TASK BRIEF
Copy out, word for word, the lines from the start of the data below through the line containing "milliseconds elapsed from", and no others.

§ §

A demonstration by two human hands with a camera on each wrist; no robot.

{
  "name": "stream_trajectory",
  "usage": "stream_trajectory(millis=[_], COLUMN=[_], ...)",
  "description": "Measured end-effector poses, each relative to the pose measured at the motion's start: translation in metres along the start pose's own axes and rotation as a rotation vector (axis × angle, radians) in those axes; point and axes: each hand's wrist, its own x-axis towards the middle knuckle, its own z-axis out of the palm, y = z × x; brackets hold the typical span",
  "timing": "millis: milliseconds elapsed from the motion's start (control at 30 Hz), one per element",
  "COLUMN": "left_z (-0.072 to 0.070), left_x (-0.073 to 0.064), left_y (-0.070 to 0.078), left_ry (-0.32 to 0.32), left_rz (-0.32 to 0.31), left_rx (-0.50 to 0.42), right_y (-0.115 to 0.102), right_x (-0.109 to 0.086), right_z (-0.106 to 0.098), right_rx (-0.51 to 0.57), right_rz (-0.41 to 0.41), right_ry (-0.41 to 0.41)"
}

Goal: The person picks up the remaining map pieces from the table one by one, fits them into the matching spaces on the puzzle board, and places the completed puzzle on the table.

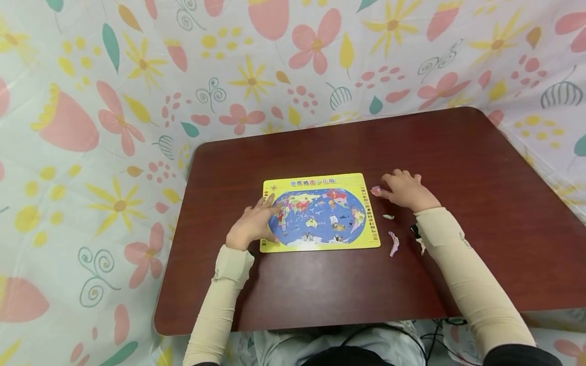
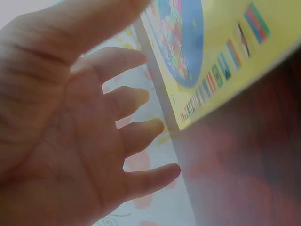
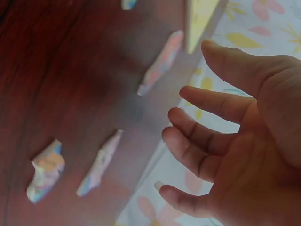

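Note:
A yellow-bordered world map puzzle board (image 1: 320, 245) lies flat on the table. Over its left edge my left hand (image 1: 253, 222) spreads its fingers; the left wrist view shows an open palm (image 2: 61, 122) with nothing in it, beside the flags along the border. My right hand (image 1: 409, 191) hovers past the board's right edge, fingers loosely bent and empty in the right wrist view. At its thumb tip in the head view lies a pink puzzle piece (image 1: 376, 190). Nearer me are a small pale piece (image 1: 388, 217) and a long pinkish piece (image 1: 393, 244).
Another puzzle piece (image 1: 421, 247) lies by the right wrist, partly covered by it. The brown table (image 1: 339, 290) has rounded corners, and a flower-patterned cloth (image 1: 274, 66) hangs behind and beside it. Dark cables (image 1: 435, 338) run below the front edge.

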Motion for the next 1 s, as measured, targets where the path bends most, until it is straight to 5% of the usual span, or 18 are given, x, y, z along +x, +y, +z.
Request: stream_trajectory(millis=[400,1000], left_z=[0.025,0.010], left_x=[-0.006,0.003], left_y=[0.000,-0.004], left_ry=[-0.058,-0.026], left_rz=[-0.062,-0.027], left_rx=[-0.083,-0.057], right_y=[0.007,-0.002], right_x=[0.004,0.019], right_z=[0.026,0.009], right_rx=[0.019,-0.069], right_rz=[-0.032,-0.139], right_ry=[0.002,0.088])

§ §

COMPLETED EXERCISE
A demonstration by two human hands with a camera on each wrist; no robot.

{
  "name": "stream_trajectory",
  "usage": "stream_trajectory(millis=[_], COLUMN=[_], ...)",
  "description": "Measured end-effector poses, each relative to the pose measured at the motion's start: translation in metres along the start pose's own axes and rotation as a rotation vector (axis × angle, radians) in those axes; point and axes: each hand's wrist, its own x-axis towards the middle knuckle, its own z-axis out of the palm, y = z × x; brackets hold the typical span",
  "timing": "millis: milliseconds elapsed from the motion's start (control at 30 Hz), one per element",

This exercise requires no additional answer.